Conforme a justificativa do Requerimento do deputado federal Arnaldo Jordy, PPS , o caso é crítico em Barcarena (PA), município tido como acesso ao pólo Araguaia/Tocantins. Várias são as constatações e denúncias às empresas localizadas na área, seja por vazamento das bacias de contenção de rejeitos químicos, fuligem expelida pelas fábricas, ou ainda, após fortes chuvas que provocam o vazamento de uma substância conhecida como “lama vemelha” (altamentente cáustica e que contém indícios de presença de metais como ferro, sódio e titânio), resíduo este oriundo do beneficiamento da bauxita.
Para o evento confirmaram presença representantes do Ministério
de Meio Ambiente, Instituto Brasileiro do Meio Ambiente e dos Recursos Naturais
Renováveis (Ibama), Universidade Federal do Pará (Ufpa), secretarias de Estado
do Pará de Meio Ambiente (Sema) e da Saúde (Sespa), Instituto Evandro Chagas
(IEC), Ministério Público do Pará e Ministério Público Federal, além de
representantes das empresas denunciadas, a Alumina do Norte do Brasil
(Alunorte), de Alumínio Brasileiro S/A (Albrás) e ainda representantes da
empresa Companhia Siderúrgica do Pará (Cosipar) e da Imerys Caulim. Aguarda-se
a também a representatividade da Prefeitura de Barcarena, da Câmara
Municipal de Barcarena, do Programa Pobreza e Meio Ambiente da Ufpa (Poema) e a
Ong Amazon.
Em 2009, por ocasião de um transbordamento, a substância citada como lama vermelha ultrapassou um dos canais de contenção da mineradora Alunorte e atingiu o rio Murucupi, contaminando matas, igarapés e as nascentes do citado rio, até a confluência do furo do Arrozal.
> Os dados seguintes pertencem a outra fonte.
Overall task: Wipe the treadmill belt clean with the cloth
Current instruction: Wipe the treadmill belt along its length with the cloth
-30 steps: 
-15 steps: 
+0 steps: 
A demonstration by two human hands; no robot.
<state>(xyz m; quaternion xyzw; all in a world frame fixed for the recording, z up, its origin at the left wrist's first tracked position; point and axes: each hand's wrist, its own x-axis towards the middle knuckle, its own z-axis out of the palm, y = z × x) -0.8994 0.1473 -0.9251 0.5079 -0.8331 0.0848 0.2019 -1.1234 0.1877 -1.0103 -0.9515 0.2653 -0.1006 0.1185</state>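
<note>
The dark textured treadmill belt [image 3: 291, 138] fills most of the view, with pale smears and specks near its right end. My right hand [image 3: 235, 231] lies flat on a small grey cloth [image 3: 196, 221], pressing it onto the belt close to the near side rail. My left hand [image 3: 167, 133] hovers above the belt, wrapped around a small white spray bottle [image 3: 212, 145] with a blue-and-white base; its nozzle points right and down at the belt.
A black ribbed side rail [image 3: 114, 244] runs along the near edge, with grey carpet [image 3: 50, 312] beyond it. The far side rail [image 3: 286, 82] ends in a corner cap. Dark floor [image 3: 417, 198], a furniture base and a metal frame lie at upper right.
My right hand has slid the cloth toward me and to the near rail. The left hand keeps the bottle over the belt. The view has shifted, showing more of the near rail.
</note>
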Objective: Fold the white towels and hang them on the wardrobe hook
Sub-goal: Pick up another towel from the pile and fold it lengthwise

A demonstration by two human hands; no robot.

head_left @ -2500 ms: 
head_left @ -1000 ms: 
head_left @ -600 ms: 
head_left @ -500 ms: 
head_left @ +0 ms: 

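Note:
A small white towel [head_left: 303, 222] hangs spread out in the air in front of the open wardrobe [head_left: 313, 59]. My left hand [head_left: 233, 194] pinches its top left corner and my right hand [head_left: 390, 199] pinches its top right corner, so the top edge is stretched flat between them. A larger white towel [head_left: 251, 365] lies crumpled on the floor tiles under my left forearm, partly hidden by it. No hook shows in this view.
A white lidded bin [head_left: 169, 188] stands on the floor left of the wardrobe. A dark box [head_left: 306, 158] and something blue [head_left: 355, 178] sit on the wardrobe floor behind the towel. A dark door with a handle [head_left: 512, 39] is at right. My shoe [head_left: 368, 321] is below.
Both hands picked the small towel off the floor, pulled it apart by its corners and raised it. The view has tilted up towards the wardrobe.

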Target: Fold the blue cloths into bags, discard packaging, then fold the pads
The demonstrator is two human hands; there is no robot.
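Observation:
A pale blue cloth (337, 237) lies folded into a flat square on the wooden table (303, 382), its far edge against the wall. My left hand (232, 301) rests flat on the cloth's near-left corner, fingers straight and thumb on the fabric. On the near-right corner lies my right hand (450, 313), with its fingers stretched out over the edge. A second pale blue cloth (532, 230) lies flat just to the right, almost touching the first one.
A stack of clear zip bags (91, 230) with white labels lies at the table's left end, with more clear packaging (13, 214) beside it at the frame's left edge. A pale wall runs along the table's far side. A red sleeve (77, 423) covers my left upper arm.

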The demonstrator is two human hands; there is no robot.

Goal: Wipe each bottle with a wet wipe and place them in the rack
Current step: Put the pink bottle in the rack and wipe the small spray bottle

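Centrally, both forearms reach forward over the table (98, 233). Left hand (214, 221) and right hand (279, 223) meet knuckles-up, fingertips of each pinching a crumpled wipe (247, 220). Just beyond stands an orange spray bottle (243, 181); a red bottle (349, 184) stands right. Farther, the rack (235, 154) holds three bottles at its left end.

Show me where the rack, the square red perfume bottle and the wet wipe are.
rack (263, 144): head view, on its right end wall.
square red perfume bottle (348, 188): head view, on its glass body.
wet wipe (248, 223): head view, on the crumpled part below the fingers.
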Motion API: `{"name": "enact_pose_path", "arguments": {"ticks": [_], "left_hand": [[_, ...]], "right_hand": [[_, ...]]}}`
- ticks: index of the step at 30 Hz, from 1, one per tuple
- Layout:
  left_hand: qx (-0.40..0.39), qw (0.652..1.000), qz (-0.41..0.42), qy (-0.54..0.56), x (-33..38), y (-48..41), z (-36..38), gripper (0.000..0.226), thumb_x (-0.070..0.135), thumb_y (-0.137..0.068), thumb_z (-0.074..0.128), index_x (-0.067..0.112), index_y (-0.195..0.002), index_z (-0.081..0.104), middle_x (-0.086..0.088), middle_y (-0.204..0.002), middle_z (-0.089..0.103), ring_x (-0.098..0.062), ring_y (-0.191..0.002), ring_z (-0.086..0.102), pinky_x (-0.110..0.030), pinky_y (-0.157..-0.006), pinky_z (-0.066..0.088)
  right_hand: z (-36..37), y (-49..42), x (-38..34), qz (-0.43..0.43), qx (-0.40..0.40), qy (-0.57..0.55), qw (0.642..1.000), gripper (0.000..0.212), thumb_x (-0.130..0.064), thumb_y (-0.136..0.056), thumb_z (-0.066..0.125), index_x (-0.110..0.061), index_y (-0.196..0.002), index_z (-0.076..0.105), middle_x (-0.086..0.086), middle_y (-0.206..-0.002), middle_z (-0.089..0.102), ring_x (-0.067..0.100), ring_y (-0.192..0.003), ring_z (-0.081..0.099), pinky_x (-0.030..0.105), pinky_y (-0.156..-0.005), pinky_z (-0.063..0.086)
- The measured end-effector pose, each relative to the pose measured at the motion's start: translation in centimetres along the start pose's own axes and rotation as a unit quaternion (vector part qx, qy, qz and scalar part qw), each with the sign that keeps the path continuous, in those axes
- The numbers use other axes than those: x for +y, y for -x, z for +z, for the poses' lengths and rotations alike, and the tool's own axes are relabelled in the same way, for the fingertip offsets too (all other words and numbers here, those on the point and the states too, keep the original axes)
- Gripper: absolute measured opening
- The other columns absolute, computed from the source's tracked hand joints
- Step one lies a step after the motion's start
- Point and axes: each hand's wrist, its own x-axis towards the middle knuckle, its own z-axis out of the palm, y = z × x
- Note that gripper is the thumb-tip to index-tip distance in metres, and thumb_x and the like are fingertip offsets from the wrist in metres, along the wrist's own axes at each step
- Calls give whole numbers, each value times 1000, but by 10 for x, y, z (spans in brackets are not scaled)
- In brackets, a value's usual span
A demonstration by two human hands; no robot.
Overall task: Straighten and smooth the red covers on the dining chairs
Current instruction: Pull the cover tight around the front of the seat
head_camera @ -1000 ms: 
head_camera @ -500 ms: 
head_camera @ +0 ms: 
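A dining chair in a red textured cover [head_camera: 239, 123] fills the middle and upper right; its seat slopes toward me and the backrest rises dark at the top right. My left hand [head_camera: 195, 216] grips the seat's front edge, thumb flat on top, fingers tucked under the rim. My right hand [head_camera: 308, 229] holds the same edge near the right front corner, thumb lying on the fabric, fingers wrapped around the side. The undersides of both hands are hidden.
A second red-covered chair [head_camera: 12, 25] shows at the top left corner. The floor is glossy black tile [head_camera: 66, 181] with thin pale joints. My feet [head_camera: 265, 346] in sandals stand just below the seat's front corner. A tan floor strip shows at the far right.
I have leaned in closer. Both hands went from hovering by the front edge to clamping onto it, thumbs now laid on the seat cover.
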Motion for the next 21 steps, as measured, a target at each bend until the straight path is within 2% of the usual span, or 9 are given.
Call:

Tal acidente causou danos à região, com modificações drásticas das características físico-químicas e microbiológicas do rio. Além da morte de várias espécies de peixes, atingiu também água de poços e lençol freático, bem como outros rios utilizados na captação de água para o abastecimento da cidade, conforme relatório do Instituto Evandro Chagas da seção de Meio Ambiente (Samam). Mais de dois anos após o acidente de grande proporção ambiental, constata-se ainda, o envenenamento das águas dos poços e rios por apresentarem alto teor de metais pesados.
Em outros países, a exemplo do Canadá, está registrado que a implantação do projeto Albrás/Alunorte, dirigida pela Companhia Vale do Rio Doce (CVRD), o que resultou na indenização por parte da empresa a 6.500 vítimas contaminadas por conta de suas atividades. Do mesmo modo, a Alumina do Norte do Brasil, Alunorte, vem respondendo processos judiciais, por danos ambientais provocados na área do parque industrial de Barcarena.